For his services to horticulture, King George V conferred the honour of knighthood upon him in 1912; this was the first time a horticulturist had been given a knighthood.

He also received the Order of the Crown from the Belgian King, the French Legion of Honour, the French Isidore Saint-Hilaire Medal, and the United States' George R. White Gold Medal for eminent services to horticulture. Apart from the knighthood, probably the greatest honour accorded Sir Harry Veitch was the award of the Victoria Medal of Honour in 1906, given by the Royal Horticultural Society, with which he had long been associated and of whose Orchid Committee he was chairman for many years.

==Publications==
Various publications were issued by Messrs.

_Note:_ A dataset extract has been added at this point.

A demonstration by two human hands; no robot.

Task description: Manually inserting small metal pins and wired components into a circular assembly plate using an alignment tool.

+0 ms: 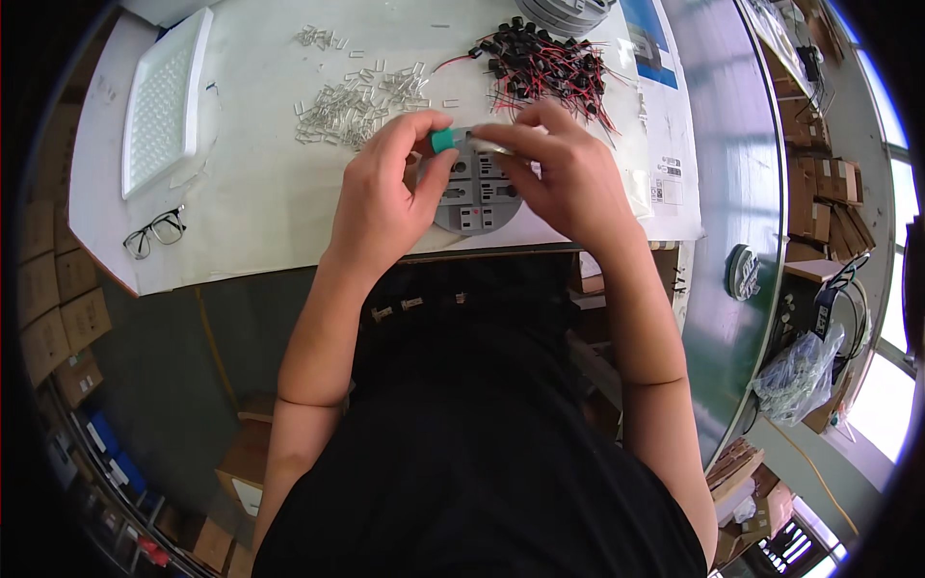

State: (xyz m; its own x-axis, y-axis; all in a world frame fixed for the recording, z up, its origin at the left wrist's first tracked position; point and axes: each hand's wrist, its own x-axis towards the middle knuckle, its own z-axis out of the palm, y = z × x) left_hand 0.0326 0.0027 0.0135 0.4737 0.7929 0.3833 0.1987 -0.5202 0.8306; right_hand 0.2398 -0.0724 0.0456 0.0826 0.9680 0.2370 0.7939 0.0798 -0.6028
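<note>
Between the thumb and index finger of my left hand [385, 188] is a small green cap-like piece [442, 141], held above the left part of a round grey fixture [447, 219]. My right hand [573, 173] hovers over the fixture's right side, its fingertips close to the green piece. Motion smears those fingers, and a pale sliver shows beneath them that I cannot make out. The fixture lies at the table's near edge and has rectangular blocks and slots on top. Both hands cover parts of it.
Beyond my hands lie a pile of U-shaped clear or metallic pieces [347, 111] and a heap of black round parts with red and black wires [540, 63]. A white tray [198, 96] and eyeglasses [154, 231] sit left. Stacked grey discs [564, 14] stand at the back.
</note>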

Veitch while Harry Veitch was head of the firm. "A Manual of the Coniferae" was published in 1888, with a second printing in 1900, and ten parts of the two volume "Manual of Orchidaceous Plants Cultivated Under Glass in Great Britain" were published between 1887 and 1894. A large number of Harry Veitch's own publications appeared in the Journal of the Royal Horticultural Society. These included "Orchids Past and Present" (1881), "Coniferae of Japan" (1892), and "Deciduous Trees and Shrubs of Japan" (1894). He also shared in the production of the history of the house of Veitch, entitled "Hortus Veitchii" (1906).

==Death and legacy==
Lady Veitch died in 1921, and soon afterward Sir Harry left off his horticultural activities and lived in complete retirement at his homes in Kensington and East Burnham Park, Slough, Buckinghamshire, where he died on 6 July 1924, at the age of eighty-four. In his obituary, published in the Gardeners' Chronicle on 12 July 1924 it was stated,
"Sir Harry Veitch may be regarded as the most outstanding figure in contemporary horticulture, and during the last fifty years no one has exercised so great an influence on all things pertaining to gardening".

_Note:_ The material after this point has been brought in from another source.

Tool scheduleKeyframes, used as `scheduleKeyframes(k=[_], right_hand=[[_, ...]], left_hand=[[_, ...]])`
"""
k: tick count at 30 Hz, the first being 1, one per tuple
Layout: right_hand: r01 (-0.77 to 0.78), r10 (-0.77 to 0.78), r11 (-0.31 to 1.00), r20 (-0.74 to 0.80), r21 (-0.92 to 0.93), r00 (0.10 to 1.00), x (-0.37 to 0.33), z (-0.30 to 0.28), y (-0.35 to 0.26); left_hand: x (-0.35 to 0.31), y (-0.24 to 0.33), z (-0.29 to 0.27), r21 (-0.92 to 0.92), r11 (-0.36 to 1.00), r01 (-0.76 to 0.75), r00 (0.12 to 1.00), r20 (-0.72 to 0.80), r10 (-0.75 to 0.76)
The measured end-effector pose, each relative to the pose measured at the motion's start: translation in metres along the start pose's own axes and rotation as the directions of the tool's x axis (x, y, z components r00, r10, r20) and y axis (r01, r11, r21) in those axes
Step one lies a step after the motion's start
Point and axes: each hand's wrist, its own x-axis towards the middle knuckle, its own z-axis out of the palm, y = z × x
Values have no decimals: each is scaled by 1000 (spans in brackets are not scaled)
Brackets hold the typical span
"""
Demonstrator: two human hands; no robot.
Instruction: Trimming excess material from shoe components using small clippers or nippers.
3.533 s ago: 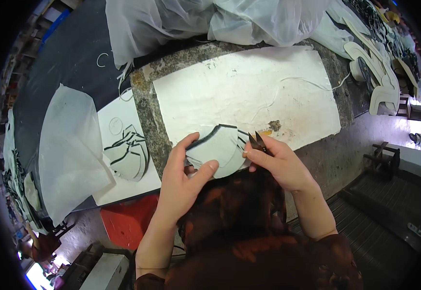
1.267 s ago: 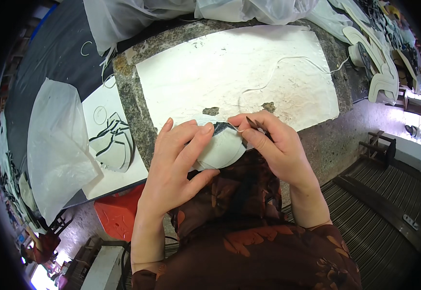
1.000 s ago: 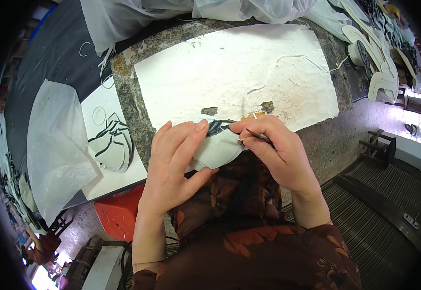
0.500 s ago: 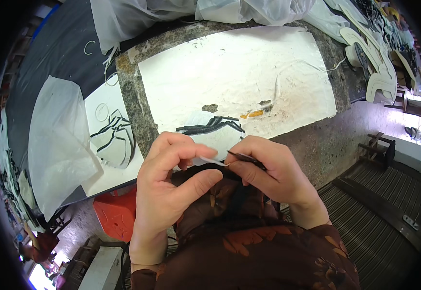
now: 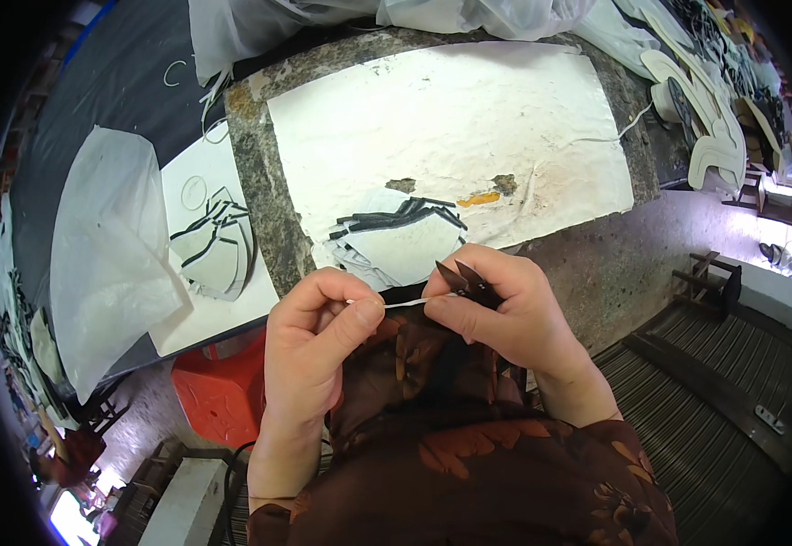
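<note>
My left hand (image 5: 309, 332) pinches one end of a narrow white strip (image 5: 405, 303) between thumb and fingers. The strip runs taut across to my right hand (image 5: 509, 314), whose thumb and forefinger pinch its other end. Tucked in that same right hand is a pair of dark thread snips (image 5: 470, 280), their two pointed blades spread and aimed up and away. Just beyond my hands lies a stack of white cut pieces (image 5: 405, 246) with black edging strips, at the near edge of a white sheet (image 5: 441, 118).
A second pile of edged pieces (image 5: 218, 259) sits at left on white board, beside a translucent plastic sheet (image 5: 109, 246). Plastic bags (image 5: 277, 36) line the far side. White curved parts (image 5: 719, 136) and a white cord (image 5: 596, 139) are at right. A red stool (image 5: 218, 396) stands below.
My left hand has closed from a loose spread onto the strip's end, pulling it straight. The snips' blades have come apart. The white cord on the sheet reaches less far in.
</note>
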Motion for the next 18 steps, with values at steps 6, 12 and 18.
scheduleKeyframes(k=[6, 12, 18], right_hand=[[175, -149, 976, -186, 129, 971, -4, -7, -2], [400, -320, 847, -264, 351, 910, -5, -24, -12], [291, -309, 931, -55, -223, 949, 4, -11, -22]], left_hand=[[-4, -7, -3, -122, 992, 22, 999, 39, -17], [-1, -9, -11, -299, 950, 89, 995, 75, -69], [-5, -9, -12, -301, 950, 83, 996, 12, -83]])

During his lifetime Sir Harry and his wife amassed a substantial art collection, which also included decorative art. On his death he bequeathed the entire collection to the Royal Albert Memorial Museum in Exeter, including works by Myles Birket Foster (1825–1899) and Kate Greenaway (1846–1901).

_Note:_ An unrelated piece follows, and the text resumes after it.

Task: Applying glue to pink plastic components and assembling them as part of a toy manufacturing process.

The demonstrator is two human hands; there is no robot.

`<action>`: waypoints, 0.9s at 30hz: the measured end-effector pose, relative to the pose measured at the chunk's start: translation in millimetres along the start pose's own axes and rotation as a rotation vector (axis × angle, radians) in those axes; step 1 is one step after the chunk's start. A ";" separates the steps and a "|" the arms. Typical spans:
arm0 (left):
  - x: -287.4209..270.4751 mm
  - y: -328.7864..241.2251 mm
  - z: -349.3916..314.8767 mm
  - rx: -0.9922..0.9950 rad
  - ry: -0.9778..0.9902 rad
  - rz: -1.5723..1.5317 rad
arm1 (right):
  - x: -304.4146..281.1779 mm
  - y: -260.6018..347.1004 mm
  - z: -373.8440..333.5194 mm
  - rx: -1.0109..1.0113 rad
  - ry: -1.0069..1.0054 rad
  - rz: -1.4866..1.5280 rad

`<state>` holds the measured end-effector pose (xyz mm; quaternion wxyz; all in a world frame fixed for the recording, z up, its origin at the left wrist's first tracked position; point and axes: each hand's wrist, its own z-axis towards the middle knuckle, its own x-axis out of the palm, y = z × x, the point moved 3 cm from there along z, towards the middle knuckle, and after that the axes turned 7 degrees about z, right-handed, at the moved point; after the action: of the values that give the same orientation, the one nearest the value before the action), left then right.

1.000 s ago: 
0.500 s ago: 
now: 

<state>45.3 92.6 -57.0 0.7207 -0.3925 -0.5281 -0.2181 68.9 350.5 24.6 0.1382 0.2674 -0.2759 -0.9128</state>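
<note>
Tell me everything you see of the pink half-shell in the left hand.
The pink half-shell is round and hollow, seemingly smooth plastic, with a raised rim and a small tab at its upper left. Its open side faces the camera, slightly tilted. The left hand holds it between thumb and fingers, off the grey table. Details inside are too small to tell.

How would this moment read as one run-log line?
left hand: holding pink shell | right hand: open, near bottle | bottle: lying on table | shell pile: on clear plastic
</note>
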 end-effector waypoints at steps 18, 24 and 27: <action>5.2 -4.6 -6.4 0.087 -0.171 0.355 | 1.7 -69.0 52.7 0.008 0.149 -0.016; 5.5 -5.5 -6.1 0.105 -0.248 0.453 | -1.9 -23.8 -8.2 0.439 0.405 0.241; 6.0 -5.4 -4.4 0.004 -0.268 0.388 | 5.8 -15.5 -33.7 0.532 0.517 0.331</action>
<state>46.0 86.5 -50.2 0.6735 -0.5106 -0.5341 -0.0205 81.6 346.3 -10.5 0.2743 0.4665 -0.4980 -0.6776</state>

At the end of every July, the Royal Albert Memorial Museum holds the "Veitch Memorial Lecture ", a plant-orientated lecture in memory of Sir Harry Veitch.

Sir Harry's name lives on, with the beautiful Masdevallia harryana and Masdevallia veitchiana, which were discovered by Veitchian collectors, being named in his honour. Other plants named in his honour include Oncidium harryanum ("Harry's Odontoglossum"), Viburnum harryanum ("Sir Harry Veitch's Viburnum") and Nepenthes × harryana.